Problem details
Give again, unaltered, the lines of the listing below that run from the line having "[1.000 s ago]" through the line having "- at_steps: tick".

*** Extracted material Section Begins ***

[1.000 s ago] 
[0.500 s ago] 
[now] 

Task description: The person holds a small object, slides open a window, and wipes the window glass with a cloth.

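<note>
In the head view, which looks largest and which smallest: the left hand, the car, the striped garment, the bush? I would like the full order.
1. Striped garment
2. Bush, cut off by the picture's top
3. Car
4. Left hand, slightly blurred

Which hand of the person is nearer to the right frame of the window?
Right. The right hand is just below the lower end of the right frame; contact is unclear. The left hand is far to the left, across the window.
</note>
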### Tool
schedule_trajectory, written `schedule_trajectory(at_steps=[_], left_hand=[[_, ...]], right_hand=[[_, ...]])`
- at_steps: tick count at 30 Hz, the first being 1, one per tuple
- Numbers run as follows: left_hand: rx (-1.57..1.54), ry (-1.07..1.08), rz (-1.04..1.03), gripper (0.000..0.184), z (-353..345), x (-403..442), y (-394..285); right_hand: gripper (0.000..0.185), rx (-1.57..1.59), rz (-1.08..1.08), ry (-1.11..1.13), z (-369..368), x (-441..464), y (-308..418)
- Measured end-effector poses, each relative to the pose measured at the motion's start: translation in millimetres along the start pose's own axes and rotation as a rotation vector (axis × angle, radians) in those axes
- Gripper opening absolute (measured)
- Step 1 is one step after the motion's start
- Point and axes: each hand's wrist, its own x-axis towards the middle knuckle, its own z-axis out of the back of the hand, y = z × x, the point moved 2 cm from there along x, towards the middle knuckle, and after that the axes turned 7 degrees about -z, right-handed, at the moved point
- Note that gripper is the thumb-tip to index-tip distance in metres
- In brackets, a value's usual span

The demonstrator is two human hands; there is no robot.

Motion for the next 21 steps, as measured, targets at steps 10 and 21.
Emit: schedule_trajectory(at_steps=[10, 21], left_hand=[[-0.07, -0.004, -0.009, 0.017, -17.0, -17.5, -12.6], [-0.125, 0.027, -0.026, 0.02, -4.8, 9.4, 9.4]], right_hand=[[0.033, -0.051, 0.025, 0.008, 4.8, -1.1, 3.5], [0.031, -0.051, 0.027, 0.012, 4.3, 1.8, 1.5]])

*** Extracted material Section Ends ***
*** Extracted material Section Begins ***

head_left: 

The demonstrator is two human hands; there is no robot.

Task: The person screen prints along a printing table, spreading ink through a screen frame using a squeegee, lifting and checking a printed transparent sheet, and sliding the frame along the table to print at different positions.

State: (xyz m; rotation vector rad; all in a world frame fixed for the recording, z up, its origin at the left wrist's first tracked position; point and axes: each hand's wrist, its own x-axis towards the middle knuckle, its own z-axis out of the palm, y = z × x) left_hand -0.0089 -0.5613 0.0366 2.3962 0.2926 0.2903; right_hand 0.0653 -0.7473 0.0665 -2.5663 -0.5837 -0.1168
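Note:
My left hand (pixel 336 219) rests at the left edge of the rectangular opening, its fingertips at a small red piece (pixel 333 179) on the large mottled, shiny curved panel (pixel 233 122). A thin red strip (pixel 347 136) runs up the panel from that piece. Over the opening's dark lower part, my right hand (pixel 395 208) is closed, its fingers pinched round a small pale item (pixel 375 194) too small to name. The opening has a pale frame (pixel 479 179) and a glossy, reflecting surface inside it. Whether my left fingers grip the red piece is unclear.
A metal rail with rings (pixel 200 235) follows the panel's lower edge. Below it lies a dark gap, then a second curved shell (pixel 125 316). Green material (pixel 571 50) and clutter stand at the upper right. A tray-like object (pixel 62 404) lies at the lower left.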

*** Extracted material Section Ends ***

Response
[1.000 s ago] 
[0.500 s ago] 
[now] 

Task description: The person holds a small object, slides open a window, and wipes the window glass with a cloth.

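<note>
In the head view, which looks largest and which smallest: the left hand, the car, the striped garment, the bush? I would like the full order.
1. Striped garment
2. Bush, cut off by the picture's top
3. Car
4. Left hand, slightly blurred

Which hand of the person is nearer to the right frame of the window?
Right. The right hand is just below the lower end of the right frame; contact is unclear. The left hand is far to the left, across the window.
</note>
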### Tool
schedule_trajectory, written `schedule_trajectory(at_steps=[_], left_hand=[[_, ...]], right_hand=[[_, ...]])`
- at_steps: tick count at 30 Hz, the first being 1, one per tuple

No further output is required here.